EXERCISE AIM = Please write out the data exactly, line by line.

=== RECORDS SHOWN ===

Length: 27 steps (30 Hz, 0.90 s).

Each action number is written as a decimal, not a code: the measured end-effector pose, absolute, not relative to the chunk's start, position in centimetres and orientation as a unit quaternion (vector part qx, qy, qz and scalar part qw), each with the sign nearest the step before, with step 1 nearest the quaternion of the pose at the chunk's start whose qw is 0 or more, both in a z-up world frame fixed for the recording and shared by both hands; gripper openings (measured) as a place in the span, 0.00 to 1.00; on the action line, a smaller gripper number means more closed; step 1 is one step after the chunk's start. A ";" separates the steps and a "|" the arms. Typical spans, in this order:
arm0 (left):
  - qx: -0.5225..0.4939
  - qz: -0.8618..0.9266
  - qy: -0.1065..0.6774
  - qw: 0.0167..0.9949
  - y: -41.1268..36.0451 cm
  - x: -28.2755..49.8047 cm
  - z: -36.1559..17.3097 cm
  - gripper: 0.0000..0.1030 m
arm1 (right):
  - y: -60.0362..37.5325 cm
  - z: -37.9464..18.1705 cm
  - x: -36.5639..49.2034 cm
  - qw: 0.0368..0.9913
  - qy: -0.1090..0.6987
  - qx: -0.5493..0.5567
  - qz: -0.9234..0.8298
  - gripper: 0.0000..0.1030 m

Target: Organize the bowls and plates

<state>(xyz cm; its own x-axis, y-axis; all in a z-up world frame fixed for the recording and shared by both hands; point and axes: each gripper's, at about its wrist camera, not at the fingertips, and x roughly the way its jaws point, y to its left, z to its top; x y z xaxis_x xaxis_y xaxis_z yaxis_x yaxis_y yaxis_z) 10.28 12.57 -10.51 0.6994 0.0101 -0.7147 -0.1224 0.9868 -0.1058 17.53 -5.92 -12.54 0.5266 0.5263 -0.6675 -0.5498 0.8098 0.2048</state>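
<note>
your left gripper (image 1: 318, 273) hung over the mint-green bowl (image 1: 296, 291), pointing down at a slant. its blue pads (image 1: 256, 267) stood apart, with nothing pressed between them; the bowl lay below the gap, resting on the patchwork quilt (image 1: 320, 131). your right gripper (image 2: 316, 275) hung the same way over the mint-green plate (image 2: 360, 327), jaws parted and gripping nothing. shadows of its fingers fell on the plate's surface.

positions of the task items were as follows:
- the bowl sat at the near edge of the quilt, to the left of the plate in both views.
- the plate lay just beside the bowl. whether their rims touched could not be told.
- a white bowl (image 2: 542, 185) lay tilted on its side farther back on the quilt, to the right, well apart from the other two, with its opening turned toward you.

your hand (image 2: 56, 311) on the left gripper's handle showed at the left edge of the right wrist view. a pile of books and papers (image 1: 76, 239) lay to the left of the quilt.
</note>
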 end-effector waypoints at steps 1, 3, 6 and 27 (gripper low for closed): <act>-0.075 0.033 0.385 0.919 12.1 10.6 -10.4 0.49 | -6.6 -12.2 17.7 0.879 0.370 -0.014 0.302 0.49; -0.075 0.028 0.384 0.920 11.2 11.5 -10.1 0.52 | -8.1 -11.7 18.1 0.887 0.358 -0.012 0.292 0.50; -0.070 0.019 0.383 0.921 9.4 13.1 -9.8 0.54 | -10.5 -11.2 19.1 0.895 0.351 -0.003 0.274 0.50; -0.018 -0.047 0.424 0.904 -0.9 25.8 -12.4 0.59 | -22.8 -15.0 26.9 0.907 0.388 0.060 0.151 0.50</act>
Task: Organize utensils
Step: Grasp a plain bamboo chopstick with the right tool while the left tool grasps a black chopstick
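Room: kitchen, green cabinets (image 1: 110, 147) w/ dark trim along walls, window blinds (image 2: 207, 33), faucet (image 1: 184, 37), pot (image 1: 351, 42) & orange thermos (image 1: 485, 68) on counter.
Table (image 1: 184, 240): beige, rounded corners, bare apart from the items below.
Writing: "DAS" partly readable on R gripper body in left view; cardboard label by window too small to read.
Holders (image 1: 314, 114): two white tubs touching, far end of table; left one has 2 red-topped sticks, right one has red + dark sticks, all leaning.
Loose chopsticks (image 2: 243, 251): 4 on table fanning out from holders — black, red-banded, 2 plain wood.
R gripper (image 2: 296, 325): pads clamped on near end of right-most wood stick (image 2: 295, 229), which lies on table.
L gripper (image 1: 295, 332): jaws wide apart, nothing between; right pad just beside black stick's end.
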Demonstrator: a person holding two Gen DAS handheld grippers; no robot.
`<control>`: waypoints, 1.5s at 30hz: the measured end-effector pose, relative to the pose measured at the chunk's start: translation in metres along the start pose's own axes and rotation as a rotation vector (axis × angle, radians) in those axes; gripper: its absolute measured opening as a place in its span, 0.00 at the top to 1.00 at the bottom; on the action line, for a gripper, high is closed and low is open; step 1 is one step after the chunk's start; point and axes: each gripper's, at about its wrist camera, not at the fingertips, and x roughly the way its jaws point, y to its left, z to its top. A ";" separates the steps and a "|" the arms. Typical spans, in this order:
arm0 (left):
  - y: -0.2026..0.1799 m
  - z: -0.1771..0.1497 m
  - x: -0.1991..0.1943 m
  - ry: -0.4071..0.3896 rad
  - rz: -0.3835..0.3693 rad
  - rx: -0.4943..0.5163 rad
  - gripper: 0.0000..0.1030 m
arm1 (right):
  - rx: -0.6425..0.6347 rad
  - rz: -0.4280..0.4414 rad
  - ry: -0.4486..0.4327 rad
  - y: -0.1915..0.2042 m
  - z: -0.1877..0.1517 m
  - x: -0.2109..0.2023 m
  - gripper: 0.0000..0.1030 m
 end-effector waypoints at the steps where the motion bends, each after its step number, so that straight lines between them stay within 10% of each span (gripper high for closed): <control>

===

OUTPUT FOR THIS TASK =
Length: 27 steps (30 Hz, 0.90 s).

Each action number is written as a decimal, not a code: the measured end-effector pose, absolute, not relative to the chunk's start, position in centimetres and orientation as a unit quaternion (vector part qx, qy, qz and scalar part qw), each with the sign nearest the step before, with step 1 nearest the quaternion of the pose at the chunk's start whose qw is 0 or more, both in a z-up world frame fixed for the recording and shared by both hands; gripper openings (measured) as a place in the span, 0.00 to 1.00; on the action line, a smaller gripper number means more closed; step 1 is one step after the chunk's start. A ";" separates the steps and a "|" the arms. Typical spans, in this order:
arm0 (left):
  - qx: -0.5225..0.4939
  - qz: -0.8618..0.9266
  - qy: -0.1065..0.6774
  - qw: 0.0167..0.9949
  - y: -41.1268..36.0451 cm
  - x: -28.2755..49.8047 cm
  - z: -36.1559..17.3097 cm
  - gripper: 0.0000..0.1030 m
arm1 (right):
  - y: -60.0362..37.5325 cm
  - z: -37.9464..18.1705 cm
  - x: -36.5639..49.2034 cm
  - qw: 0.0368..0.9913
  - qy: -0.1090..0.6987
  - qx: -0.5493..0.5567
  - qz: -0.9234..0.8298
  - gripper: 0.0000..0.1030 m

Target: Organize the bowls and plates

<state>(xyz cm; its own x-axis, y-axis; all in a z-up world frame fixed for the recording and shared by both hands; point and axes: each gripper's, at about its wrist camera, not at the fingertips, and x roughly the way its jaws point, y to its left, z to its top; x y z xaxis_x xaxis_y xaxis_z yaxis_x yaxis_y yaxis_z) 10.28 12.57 -10.51 0.6994 0.0101 -0.7147 -0.1224 0.9868 -0.1058 17.53 -5.92 -12.54 0.5266 0.5263 -0.6675 -0.5498 0.8098 0.2048</state>
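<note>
your left gripper (image 1: 318, 273) hung over the mint-green bowl (image 1: 296, 291), pointing down at a slant. its blue pads (image 1: 256, 267) stood apart, with nothing pressed between them; the bowl lay below the gap, resting on the patchwork quilt (image 1: 320, 131). your right gripper (image 2: 316, 275) hung the same way over the mint-green plate (image 2: 360, 327), jaws parted and gripping nothing. shadows of its fingers fell on the plate's surface.

positions of the task items were as follows:
- the bowl sat at the near edge of the quilt, to the left of the plate in both views.
- the plate lay just beside the bowl. whether their rims touched could not be told.
- a white bowl (image 2: 542, 185) lay tilted on its side farther back on the quilt, to the right, well apart from the other two, with its opening turned toward you.

your hand (image 2: 56, 311) on the left gripper's handle showed at the left edge of the right wrist view. a pile of books and papers (image 1: 76, 239) lay to the left of the quilt.
</note>
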 end-effector waypoints at steps 1, 3, 6 and 27 (gripper low for closed): <act>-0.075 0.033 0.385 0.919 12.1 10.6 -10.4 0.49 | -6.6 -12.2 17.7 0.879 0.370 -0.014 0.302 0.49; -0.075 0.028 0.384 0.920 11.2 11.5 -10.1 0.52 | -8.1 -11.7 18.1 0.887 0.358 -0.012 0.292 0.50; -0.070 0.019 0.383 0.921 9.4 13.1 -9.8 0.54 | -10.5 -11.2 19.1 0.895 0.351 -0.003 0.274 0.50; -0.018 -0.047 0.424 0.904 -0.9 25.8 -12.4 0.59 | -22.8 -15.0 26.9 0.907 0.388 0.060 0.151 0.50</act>
Task: Organize utensils
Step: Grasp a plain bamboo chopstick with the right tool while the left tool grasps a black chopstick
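Room: kitchen, green cabinets (image 1: 110, 147) w/ dark trim along walls, window blinds (image 2: 207, 33), faucet (image 1: 184, 37), pot (image 1: 351, 42) & orange thermos (image 1: 485, 68) on counter.
Table (image 1: 184, 240): beige, rounded corners, bare apart from the items below.
Writing: "DAS" partly readable on R gripper body in left view; cardboard label by window too small to read.
Holders (image 1: 314, 114): two white tubs touching, far end of table; left one has 2 red-topped sticks, right one has red + dark sticks, all leaning.
Loose chopsticks (image 2: 243, 251): 4 on table fanning out from holders — black, red-banded, 2 plain wood.
R gripper (image 2: 296, 325): pads clamped on near end of right-most wood stick (image 2: 295, 229), which lies on table.
L gripper (image 1: 295, 332): jaws wide apart, nothing between; right pad just beside black stick's end.
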Demonstrator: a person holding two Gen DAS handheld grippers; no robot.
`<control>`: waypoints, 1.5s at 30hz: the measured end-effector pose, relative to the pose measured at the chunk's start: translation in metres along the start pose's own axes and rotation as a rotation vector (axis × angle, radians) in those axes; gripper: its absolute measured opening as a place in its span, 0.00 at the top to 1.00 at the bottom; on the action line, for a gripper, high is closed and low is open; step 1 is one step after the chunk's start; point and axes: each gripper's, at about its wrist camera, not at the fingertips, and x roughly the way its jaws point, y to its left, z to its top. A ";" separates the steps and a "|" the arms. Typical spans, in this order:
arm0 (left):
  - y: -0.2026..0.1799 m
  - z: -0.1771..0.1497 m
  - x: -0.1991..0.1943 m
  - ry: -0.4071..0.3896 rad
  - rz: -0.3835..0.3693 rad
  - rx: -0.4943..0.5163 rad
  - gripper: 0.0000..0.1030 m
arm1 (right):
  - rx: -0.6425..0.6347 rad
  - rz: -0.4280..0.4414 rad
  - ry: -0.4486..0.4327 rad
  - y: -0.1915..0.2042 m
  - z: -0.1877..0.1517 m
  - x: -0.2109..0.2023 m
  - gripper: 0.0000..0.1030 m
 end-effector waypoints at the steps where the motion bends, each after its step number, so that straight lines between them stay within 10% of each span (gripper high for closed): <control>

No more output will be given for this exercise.